# Wanted 92 Maxima Transmission



## welser03 (Feb 25, 2008)

Hello all, 

I have just acquired a 92 Maxima, it has some transmission issues and my dad and I are just going to replace it. Is there anyone out there with a parts car/ extra transmission for sale? It is an automatic and I am pretty sure the part # is FE4O2A. Also any advice for a first timer doing a Maxima tranny swap would be helpful and appreciated. 

Thanks


----------



## MyGreenMax94 (Dec 17, 2005)

welser03 said:


> Hello all,
> 
> I have just acquired a 92 Maxima, it has some transmission issues and my dad and I are just going to replace it. Is there anyone out there with a parts car/ extra transmission for sale? It is an automatic and I am pretty sure the part # is FE4O2A. Also any advice for a first timer doing a Maxima tranny swap would be helpful and appreciated.
> 
> Thanks


First, the correct # is RE4F02A

Second, You will be extremely lucky if you find a used transmission in any better shape than the one currently in your car. These particular transmissions are very weak, most do not last much over 100,000 miles without having to be rebuilt. 
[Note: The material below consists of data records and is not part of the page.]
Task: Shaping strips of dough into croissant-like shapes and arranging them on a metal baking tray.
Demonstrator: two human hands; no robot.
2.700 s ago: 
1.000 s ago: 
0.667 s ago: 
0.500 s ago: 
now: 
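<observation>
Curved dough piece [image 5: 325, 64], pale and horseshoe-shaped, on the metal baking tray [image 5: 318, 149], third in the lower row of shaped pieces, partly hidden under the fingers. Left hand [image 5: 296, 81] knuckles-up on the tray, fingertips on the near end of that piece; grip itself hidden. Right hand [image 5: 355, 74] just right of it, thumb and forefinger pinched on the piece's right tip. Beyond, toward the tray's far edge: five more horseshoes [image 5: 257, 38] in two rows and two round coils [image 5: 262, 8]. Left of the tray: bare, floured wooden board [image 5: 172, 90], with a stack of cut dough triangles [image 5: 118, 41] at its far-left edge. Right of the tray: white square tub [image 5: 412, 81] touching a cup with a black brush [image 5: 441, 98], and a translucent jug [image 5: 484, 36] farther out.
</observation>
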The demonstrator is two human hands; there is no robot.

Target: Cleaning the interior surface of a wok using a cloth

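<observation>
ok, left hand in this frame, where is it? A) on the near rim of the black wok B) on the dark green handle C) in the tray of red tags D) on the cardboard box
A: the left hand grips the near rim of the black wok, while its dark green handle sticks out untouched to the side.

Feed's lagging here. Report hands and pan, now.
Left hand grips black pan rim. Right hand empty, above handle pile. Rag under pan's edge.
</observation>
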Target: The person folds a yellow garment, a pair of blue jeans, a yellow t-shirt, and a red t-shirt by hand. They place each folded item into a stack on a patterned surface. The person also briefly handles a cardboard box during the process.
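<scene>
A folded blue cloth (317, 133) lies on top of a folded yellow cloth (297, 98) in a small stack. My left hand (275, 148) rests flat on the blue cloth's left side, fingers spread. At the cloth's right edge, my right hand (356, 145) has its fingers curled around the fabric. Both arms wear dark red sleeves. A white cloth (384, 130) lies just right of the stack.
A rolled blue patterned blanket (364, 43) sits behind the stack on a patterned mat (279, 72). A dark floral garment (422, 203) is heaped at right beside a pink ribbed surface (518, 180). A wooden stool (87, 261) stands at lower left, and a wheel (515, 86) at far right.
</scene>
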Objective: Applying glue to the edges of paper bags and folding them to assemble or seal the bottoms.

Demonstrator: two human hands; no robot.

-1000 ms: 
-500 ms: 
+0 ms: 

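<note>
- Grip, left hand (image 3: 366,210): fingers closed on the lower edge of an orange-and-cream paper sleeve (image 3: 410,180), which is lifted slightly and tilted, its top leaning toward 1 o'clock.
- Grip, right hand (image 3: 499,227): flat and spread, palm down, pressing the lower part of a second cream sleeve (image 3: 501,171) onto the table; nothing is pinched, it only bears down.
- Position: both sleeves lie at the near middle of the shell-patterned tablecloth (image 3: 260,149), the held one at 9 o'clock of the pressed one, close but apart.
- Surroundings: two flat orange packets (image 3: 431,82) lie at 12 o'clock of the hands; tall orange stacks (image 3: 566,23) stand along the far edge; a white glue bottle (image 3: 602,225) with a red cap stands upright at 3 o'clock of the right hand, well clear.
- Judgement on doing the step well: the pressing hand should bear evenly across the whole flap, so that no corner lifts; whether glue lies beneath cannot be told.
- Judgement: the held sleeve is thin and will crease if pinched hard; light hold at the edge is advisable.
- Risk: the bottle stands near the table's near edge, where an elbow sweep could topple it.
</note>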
If you plan on keeping this car, a transmission rebuild by a qualified shop would be your best bet. But in the end, you will be looking at around $1200 at a shop to rebuild the trans , depending on your location.

Good luck


----------



## internetautomart (Mar 8, 2004)

unless you have a DOHC motor in the car, in which case you would have an RE4F04V.


----------



## welser03 (Feb 25, 2008)

*thanks guys*

Thats good to know thanks for the advice, I thought that I was going to have to go this route. As for the tranny part #, that was a mistake, but thats again! Should I also stay away from buying a used tranny with low miles from a yard for about $600? I have that option as well.


----------



## MyGreenMax94 (Dec 17, 2005)

welser03 said:


> Thats good to know thanks for the advice, I thought that I was going to have to go this route. As for the tranny part #, that was a mistake, but thats again! Should I also stay away from buying a used tranny with low miles from a yard for about $600? I have that option as well.


Depends if the j-yard will warranty the unit. Even if they do, it's still a risk in my opinion.


----------



## internetautomart (Mar 8, 2004)

unless you are doing the labor yourself and don't mind doing it multiple times, don't get a used VG tranny from a yard


----------